Having just performed "Last Thing I Needed First Thing This Morning"
with American icon Willie Nelson at the Beacon Theater, Kenny
Chesney -- nominated for 5 Academy of Country Music Awards, including
Entertainer of the Year -- knows the power of singing with the man
who's pretty much redefined the possibilities of music's connection.
So when Chesney heard that Nelson was playing Nashville's Ryman
Auditorium, he didn't want to miss the legendary singer performing at
the intimate venue.
"Willie Nelson? At the Ryman? How can you not go?" was Chesney simple
explanation of his last minute shift in plans to go see Nelson at the
original home of the Grand Ole Opry.
Towards the end of the show, though, the Luttrell, Tennessean was the
recipient of a little turnaround as Nelson called him out onstage to
help him out with a gospel medley that included "I'll Fly Away"
and "Will The Circle Be Unbroken."
"Good thing I paid attention on Sunday mornings," said the triple
platinum singer with one of those rolling laughs. "I'd hate to have
been up there, bumbling around on some classic gospel songs and have
Willie think I didn't know those songs! And what could be more… I
don't even know the word… than singing those songs on the stage of
the Ryman Auditorium with Willie Nelson and Family?

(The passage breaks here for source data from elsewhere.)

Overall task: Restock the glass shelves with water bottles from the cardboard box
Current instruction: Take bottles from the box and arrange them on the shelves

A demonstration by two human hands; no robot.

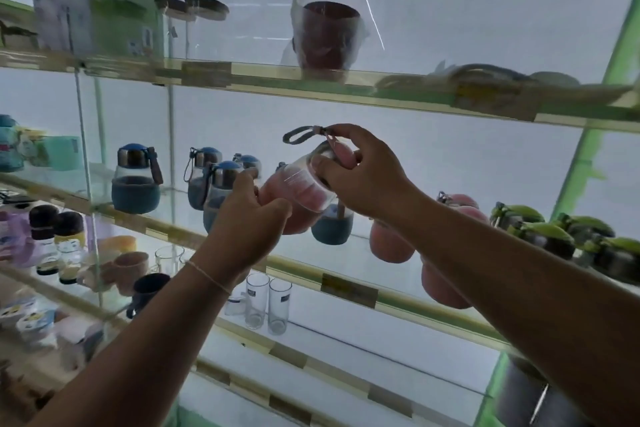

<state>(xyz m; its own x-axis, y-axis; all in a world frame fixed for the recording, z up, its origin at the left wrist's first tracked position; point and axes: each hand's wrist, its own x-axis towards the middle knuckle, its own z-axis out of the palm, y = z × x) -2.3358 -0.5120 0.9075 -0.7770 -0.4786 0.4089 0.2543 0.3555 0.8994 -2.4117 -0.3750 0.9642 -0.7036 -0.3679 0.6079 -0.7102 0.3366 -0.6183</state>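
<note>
My left hand [251, 215] grips the pink sleeve of the water bottle [298, 194], tilted between my hands in front of the middle glass shelf [349, 282]. My right hand [360, 173] pinches its cap end, seemingly; blue bottles [135, 180] stand beyond my left fingers.

The middle glass shelf [349, 282] carried blue bottles [135, 180] at the left, pink bottles [391, 243] right of centre and green-capped ones [550, 236] at the far right. The lower shelf [287, 357] carried two clear glasses [268, 302]. The top shelf [311, 74] carried a wrapped red cup [327, 36].
</note>
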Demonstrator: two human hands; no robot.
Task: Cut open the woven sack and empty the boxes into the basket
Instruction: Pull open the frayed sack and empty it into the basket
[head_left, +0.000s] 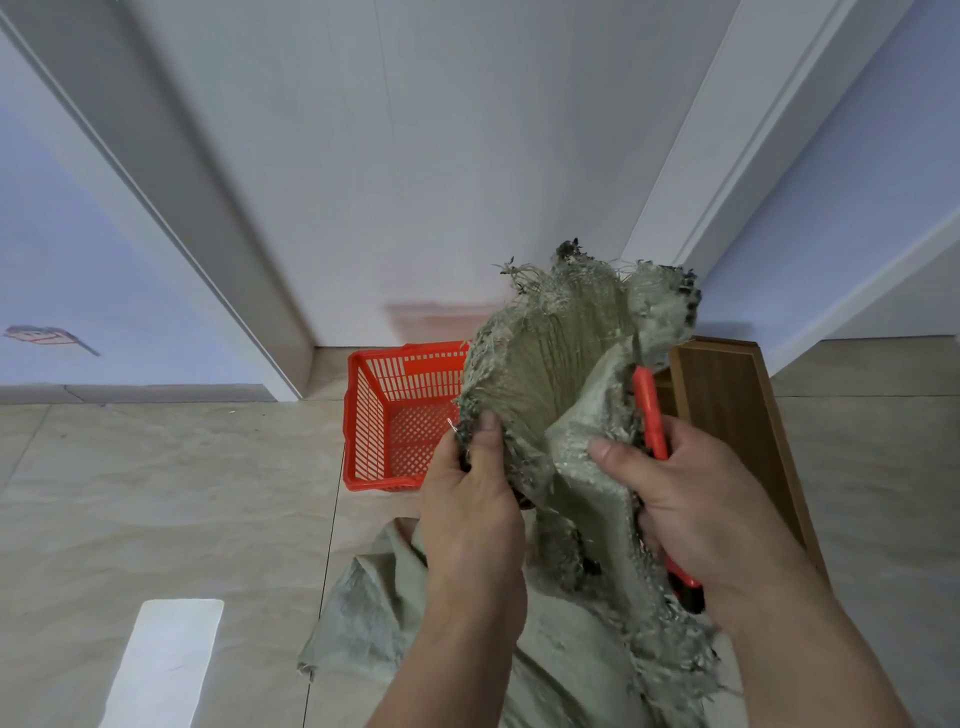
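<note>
A grey-green woven sack (550, 374) with frayed, cut edges is lifted in front of me; its lower part lies crumpled on the floor. My left hand (470, 509) pinches the left flap of the torn opening. My right hand (696, 514) grips the right flap together with an orange-handled cutter (649, 410), which points upward along the sack's edge. Behind the sack, an empty red plastic basket (384, 415) stands on the tiles. No boxes are visible; the sack's inside is hidden.
A white door (415, 156) and its frame rise behind the basket. A brown wooden panel (727, 405) stands on the right, close to my right hand. Beige floor tiles (156, 493) spread to the left, with a bright light patch.
</note>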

"It's been a year of those kind of 'oh my God moments…' and this was
definitely one."

Gifts With More Meaning: All country singers are blessed with fans
who bring them presents to signify the impact of the artist's music
on their own lives. So it was a nice surprise for Kenny Chesney to
receive a gift in the mail from a 8-year old Native American girl
from South Dakota that gave him a deeper appreciation for who he was.

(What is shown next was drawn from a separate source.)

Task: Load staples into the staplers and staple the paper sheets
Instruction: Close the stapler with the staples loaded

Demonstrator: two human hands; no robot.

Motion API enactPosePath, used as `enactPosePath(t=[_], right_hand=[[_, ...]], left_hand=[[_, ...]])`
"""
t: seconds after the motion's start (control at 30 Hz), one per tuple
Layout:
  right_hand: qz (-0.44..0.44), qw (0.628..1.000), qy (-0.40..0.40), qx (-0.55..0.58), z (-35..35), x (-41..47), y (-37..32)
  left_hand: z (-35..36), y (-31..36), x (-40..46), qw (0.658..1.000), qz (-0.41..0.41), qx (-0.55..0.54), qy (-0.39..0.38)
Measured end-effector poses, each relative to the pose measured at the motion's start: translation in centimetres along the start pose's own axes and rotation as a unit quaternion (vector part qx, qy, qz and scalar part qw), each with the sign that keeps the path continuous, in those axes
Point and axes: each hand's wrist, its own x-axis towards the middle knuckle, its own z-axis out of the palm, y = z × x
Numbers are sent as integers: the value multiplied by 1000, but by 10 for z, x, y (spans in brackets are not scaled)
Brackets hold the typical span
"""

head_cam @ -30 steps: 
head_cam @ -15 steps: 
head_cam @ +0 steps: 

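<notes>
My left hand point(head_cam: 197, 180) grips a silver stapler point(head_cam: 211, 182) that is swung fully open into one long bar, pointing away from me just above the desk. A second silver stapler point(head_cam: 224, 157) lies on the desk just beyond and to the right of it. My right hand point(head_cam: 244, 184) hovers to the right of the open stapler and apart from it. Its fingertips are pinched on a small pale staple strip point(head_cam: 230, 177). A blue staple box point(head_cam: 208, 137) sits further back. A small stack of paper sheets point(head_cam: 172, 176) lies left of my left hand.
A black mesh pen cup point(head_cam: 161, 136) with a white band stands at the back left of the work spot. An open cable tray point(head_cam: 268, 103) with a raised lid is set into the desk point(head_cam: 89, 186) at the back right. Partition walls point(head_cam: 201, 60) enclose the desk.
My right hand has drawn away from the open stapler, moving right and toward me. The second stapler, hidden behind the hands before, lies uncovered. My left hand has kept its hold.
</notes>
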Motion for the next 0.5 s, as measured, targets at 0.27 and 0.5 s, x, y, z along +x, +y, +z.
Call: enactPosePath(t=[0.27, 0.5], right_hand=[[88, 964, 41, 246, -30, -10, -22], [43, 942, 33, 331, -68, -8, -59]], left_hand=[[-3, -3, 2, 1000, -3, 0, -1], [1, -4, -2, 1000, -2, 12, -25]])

Having her mother handmake a red, white and blue beaded choker for
the singer, Sequoyah Sioux Black Spotted Horse sent Kenny a note that
talked about what the last name Chesney means in her native
language. "It means 'Don't Cry' or 'One Who Never Cries,' which
spells (Ce' sni) in sounds," writes Block Spotted Horse. "So Kenny
must be a real cowboy."
The always gracious man, whose Margaritas'n'Senoritas Tour was
Pollstar's #1 ticket-seller in all genres for the first quarter of
2003, was touched by the gesture. "I don't know whether it means I
won't ever cry -- which isn't quite true -- or that I'm someone who
tries to see the things that'll make you happy even when things are
rough, but it makes me feel good that my name is something so
positive. I don't think my Mom knows, but I sure can't wait to tell
her, because that's something she's always tried to instill in us.
"And if it wasn't for Sequoyah, I would have no idea that my name
meant anything in Souix."
Chesney, by the way, takes it all back home when he hits Knoxville's
Neyland Stadium on June 7. His "Back Where I Come From: One Night at
Neyland" -- featuring Brooks &Dunn, Rascal Flatts, keith urban and
Deana Carter -- marks the first time the University of Tennessee has
allowed a concert in their football stadium since Michael Jackson
brought the Victory Tour there in 1981. The homecoming concert is a
major deal for the community, with just under 40,000 tickets already
sold for what for many will be a Fan Fair extending experience.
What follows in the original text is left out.